Although the focus of this essay is not directly on the necessity of the split in Krauss' criticism, it is obvious from the outset that she sees artistic shifts from one field of reference to another as a reflection of her own rejection of Modernism as instituted by Clement Greenberg (itself representative of the split between Modernism and Postmodernism). The fact that Jasper Johns and Robert Rauschenberg were the two artists she championed at that point further illuminates her desire to locate a similar split within their work. While this notion of subjective-critical projection in Krauss' criticism is outlined in Hope Mauzerall's "What's the Matter With Matter?" (93) it serves here simply to underscore the relationship between Krauss' work and the art she writes about, as though the two were forced into some kind of contact. With this in mind, we shall discuss the various oppositions, shifts and circulations (as well as their internal contradictions) revealed through her reading of the Johns and Rauschenberg retrospectives.
As our title indicates, we (along with Krauss) are primarily concerned with surface, but not so much its physical attributes as what it points to beyond itself (this transcendence of materiality in the service of something higher is also elaborated by Mauzerall). To explore this idea, let us first work through some elements of her criticism with regards to the work discussed, but also with an eye for what is at stake in her criticism in light of what she says. In her brief discussion of the Jasper Johns retrospective held at the Museum of Modern Art in New York late in 1996, she draws a distinction in his work between tactility and opticality, defining the critical moment of the tracing of the artists shadow on the canvas (in the 1985/86 work Four Seasons) as "belong[ing] to vision and not to touch". Krauss claims: "it is with this moment that Johns' whole field of reference changes, as his weaving of allusions to the world of optical experience…becomes the new-found ballast for his anything-but-tactile surfaces" (WT 82).
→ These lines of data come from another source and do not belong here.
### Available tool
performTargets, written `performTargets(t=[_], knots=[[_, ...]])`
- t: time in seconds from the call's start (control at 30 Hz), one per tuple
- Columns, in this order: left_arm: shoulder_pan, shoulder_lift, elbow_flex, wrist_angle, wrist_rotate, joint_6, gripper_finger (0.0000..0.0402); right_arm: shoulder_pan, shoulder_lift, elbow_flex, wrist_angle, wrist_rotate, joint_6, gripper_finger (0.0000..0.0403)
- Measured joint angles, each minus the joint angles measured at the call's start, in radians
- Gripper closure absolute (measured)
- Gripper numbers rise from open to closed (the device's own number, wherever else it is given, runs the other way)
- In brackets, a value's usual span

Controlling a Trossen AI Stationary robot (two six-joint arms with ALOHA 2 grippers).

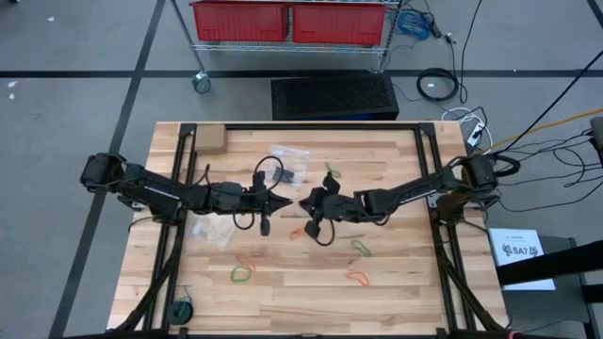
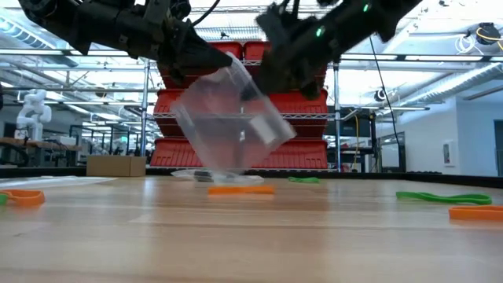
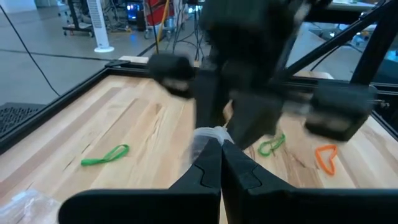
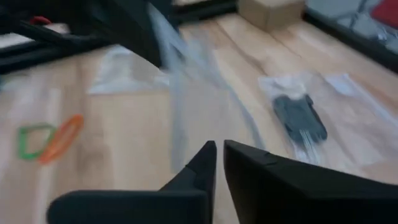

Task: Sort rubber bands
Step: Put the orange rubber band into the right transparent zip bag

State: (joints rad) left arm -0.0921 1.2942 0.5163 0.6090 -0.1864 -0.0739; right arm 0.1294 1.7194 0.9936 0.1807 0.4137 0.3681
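Note:
A clear plastic zip bag (image 2: 232, 118) hangs above the table's middle, and my left gripper (image 1: 283, 201) is shut on it. My right gripper (image 1: 306, 202) faces it from the right, close to the bag's upper right edge (image 2: 271, 94). Its fingertips (image 4: 219, 149) stand almost together with nothing visible between them. Whether it touches the bag cannot be told. Loose rubber bands lie flat on the wood: green (image 1: 242, 274) and orange (image 1: 247, 259) near the front left, green (image 1: 361, 248) and orange (image 1: 357, 278) to the front right, and one green (image 1: 332, 174) farther back. My left gripper pinches the bag's upper edge (image 3: 208, 134) between its two fingers, coming nearly level from the table's left. The bag hangs tilted below the fingers, clear of the table (image 2: 236, 236).
A second clear bag with dark contents (image 4: 301, 115) lies at the far middle, and a third (image 1: 212, 231) lies under the left arm. A small cardboard box (image 1: 209, 139) sits at the far left corner. Black frame rails (image 1: 426, 169) run along both sides of the table.

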Motion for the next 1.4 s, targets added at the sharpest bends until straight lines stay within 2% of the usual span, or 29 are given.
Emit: performTargets(t=[0.07,0.33,0.47,0.6,0.7,0.8,1.0,1.07,1.23,1.4], knots=[[0.000,0.000,0.000,0.001,0.000,0.000,0.0401,-0.012,0.034,-0.001,0.012,-0.001,0.013,0.0361],[0.000,0.000,0.000,0.004,0.000,0.000,0.0401,-0.010,0.099,-0.001,0.295,-0.074,-0.085,0.0282],[0.000,0.000,0.000,0.005,0.000,0.000,0.0401,-0.005,0.074,-0.001,0.321,-0.117,-0.094,0.0249],[0.000,0.000,0.000,0.004,0.000,0.000,0.0401,-0.003,0.083,0.000,0.319,-0.105,-0.069,0.0238],[0.000,0.000,0.000,0.007,-0.001,0.000,0.0401,-0.004,0.120,0.000,0.324,-0.047,-0.015,0.0247],[0.000,0.000,0.000,0.011,-0.001,0.000,0.0401,-0.004,0.151,0.000,0.406,-0.038,-0.014,0.0274],[0.000,0.000,0.000,0.014,-0.001,0.000,0.0401,-0.011,0.194,0.000,0.519,-0.046,-0.032,0.0373],[0.000,0.000,0.000,0.014,-0.001,0.000,0.0401,-0.019,0.205,0.000,0.543,-0.044,-0.027,0.0394],[-0.002,0.000,0.000,0.029,-0.002,0.000,0.0401,-0.026,0.216,0.000,0.604,-0.039,-0.016,0.0401],[-0.008,0.000,0.000,0.058,-0.002,0.001,0.0401,-0.025,0.216,0.000,0.603,0.021,-0.045,0.0402]])
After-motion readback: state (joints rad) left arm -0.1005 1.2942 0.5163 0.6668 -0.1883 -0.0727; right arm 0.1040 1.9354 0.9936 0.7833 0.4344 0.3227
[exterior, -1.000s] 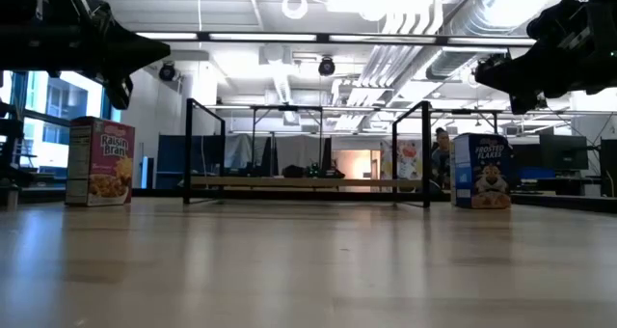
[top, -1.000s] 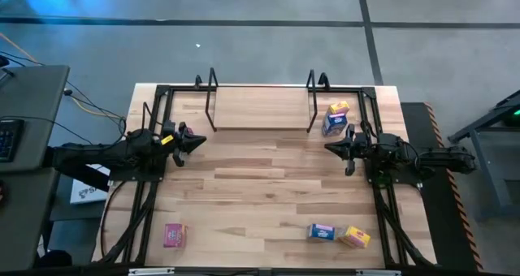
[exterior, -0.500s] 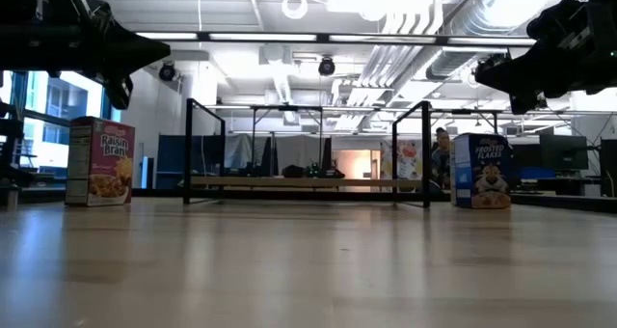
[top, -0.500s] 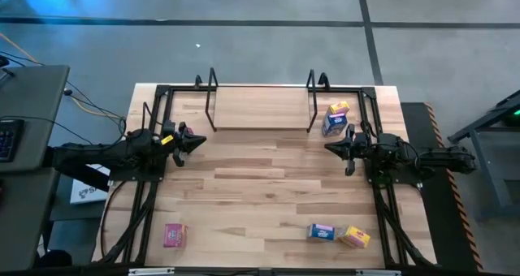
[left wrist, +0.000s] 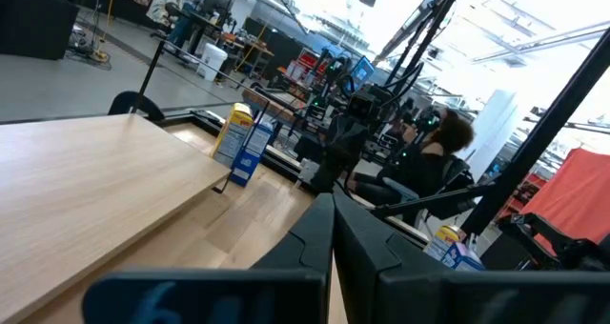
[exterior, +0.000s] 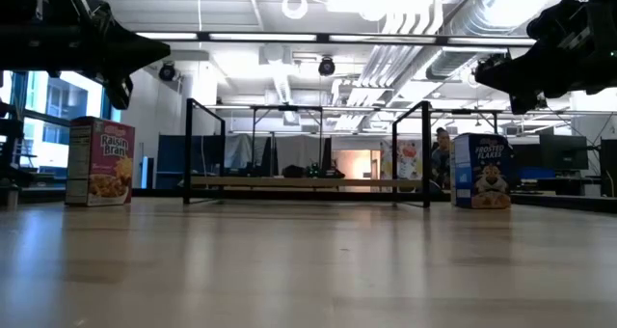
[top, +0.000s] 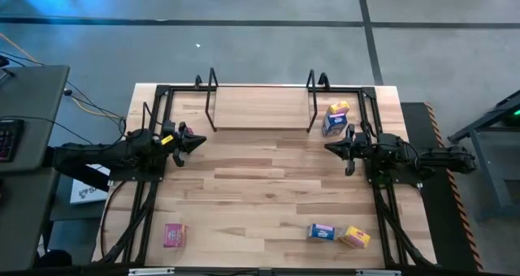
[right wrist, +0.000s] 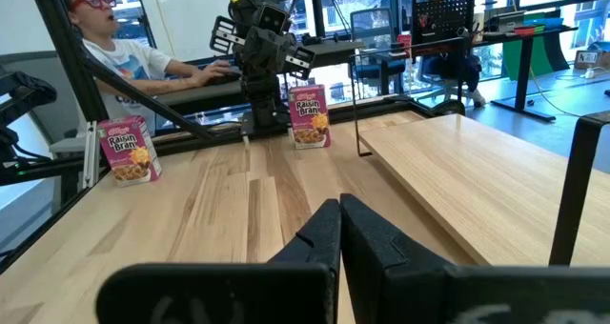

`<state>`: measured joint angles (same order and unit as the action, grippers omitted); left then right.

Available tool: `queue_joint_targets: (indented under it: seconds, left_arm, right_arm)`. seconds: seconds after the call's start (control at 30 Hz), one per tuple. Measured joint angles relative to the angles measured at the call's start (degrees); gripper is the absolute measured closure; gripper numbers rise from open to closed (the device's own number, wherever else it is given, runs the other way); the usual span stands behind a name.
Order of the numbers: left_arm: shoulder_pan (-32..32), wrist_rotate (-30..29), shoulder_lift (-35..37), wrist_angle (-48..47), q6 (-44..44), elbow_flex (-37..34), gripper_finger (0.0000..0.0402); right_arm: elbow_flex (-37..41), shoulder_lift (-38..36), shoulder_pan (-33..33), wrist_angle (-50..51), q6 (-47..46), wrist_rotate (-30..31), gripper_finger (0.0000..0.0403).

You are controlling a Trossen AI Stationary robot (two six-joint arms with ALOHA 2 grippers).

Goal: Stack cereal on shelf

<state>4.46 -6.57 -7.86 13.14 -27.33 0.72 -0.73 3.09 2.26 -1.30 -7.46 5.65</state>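
The shelf [top: 260, 107], a low light-wood board with black wire uprights, stands at the table's far middle. A yellow and a blue cereal box [top: 335, 118] stand just right of it. A pink box [top: 175, 235] lies near the front left. A blue box [top: 322, 231] and a yellow box [top: 354, 238] lie near the front right. The right wrist view shows two pink Raisin Bran boxes [right wrist: 127, 150] [right wrist: 311, 115] standing upright. My left gripper [top: 201, 141] hovers shut at mid-left, pointing level toward the table's right. My right gripper [top: 328, 147] hovers shut at mid-right, facing it.
Black frame rails [top: 146, 195] [top: 386, 211] run along the table's left and right sides under the arms. The wood between the two grippers [top: 264, 170] is bare. People sit at desks beyond the table [right wrist: 105, 48] [left wrist: 438, 143].
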Motion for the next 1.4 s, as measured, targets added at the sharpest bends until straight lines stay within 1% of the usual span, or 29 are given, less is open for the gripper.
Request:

Interestingly, it is in her discussion of this form of the artist's profile - "arriving as it does from a space beyond the surface" (WT 82; emphasis added) - that we see the ambiguity in the work reflected in her interpretation: does the term "beyond" now simply mean in front of? Or does it not also still hint at the space beneath the surface that she asserts previously characterised his work?
"Though executed on this side of the surface", Diver, as the epitome of Johns' tactile works, "has the uncanny effect of seeming to appear from underneath the surface as well" (WT 81). This comment allows us to see the importance Krauss places upon the "transparency" of the surface in Johns' earlier work as opposed to the unyielding surfaces-capable of catching his falling shadow-in his later work (these terms, in Krauss' terminology, could be replaced by the synonyms invisibility and opacity). Through this, we can see the way Krauss initially defines "beyond" as beneath in terms of touch (in the absence of vision), and later, as in-front-of in terms of sight (in the absence of feeling). Up until this point Krauss characterises Johns' (pre-Four Seasons) work simply as "transcription[s] for how surfaces feel" (WT 81) - stripping away the visual until nothing but tactility remains - yet these transcriptions are still necessarily visual: "a way of imaging touch" (WT 81; emphasis added). This ambiguity alerts us to the possibility that Johns' "new-found" opticality was always-already present, and that, as Krauss notes herself, the form of profile in Four Seasons (Johns' shadow) "might seem to be an extension of the diver's imprint" (WT 82; emphasis added).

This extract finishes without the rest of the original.